THE MAN OF TRUTH RAJIV DIXIT JI’S ANALYTICAL LECTURE ON 9/11 TRAGEDY

 

Biography Of Rajiv DixitUnknown-47

Rajiv Dixit was India’s great personality and It was one of Indian who deserved  for calling True Indian Revolutionary and Patriotic .

I am thinking from long time to write the biography of Shri Rajiv Dixit .

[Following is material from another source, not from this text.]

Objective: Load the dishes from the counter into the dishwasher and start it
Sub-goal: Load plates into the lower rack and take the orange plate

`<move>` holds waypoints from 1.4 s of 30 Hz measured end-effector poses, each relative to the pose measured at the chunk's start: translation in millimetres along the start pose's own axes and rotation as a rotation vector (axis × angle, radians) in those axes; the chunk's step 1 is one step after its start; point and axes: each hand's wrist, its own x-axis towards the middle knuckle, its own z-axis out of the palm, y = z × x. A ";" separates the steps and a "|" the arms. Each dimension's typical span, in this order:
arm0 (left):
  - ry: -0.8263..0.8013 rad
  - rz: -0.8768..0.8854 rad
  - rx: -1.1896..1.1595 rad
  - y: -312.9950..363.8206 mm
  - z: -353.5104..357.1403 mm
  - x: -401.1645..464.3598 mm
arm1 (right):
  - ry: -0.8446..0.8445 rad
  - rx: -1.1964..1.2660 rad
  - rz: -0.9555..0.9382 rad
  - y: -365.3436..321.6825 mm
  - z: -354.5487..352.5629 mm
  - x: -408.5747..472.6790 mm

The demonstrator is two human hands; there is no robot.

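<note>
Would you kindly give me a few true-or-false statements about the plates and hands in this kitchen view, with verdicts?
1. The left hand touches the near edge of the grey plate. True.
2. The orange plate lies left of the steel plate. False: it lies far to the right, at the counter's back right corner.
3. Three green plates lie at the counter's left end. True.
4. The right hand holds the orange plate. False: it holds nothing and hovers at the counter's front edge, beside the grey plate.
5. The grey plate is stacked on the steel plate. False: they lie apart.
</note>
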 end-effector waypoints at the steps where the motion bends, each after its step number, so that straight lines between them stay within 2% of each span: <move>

Rajiv Dixit who was struggling past 20 years against multinational companies and wanted  to protect Indian freedom . He was born in Allahabad (UP ) and belongs to freedom fighters family . He loved great Indian freedom fighters Bhagat Singh , Chandershakher Ajad , Subash Chander boss , Mahatma Gandhi and other all freedom fighters of Indian from his childhood . He was also Indian scientist and very few people knows that he has worked with APJ Abdul KALAM . He did his Phd in France in Science subject. But, he never used Dr. as sur name. He also worked in France as scientist in telecommunication sector .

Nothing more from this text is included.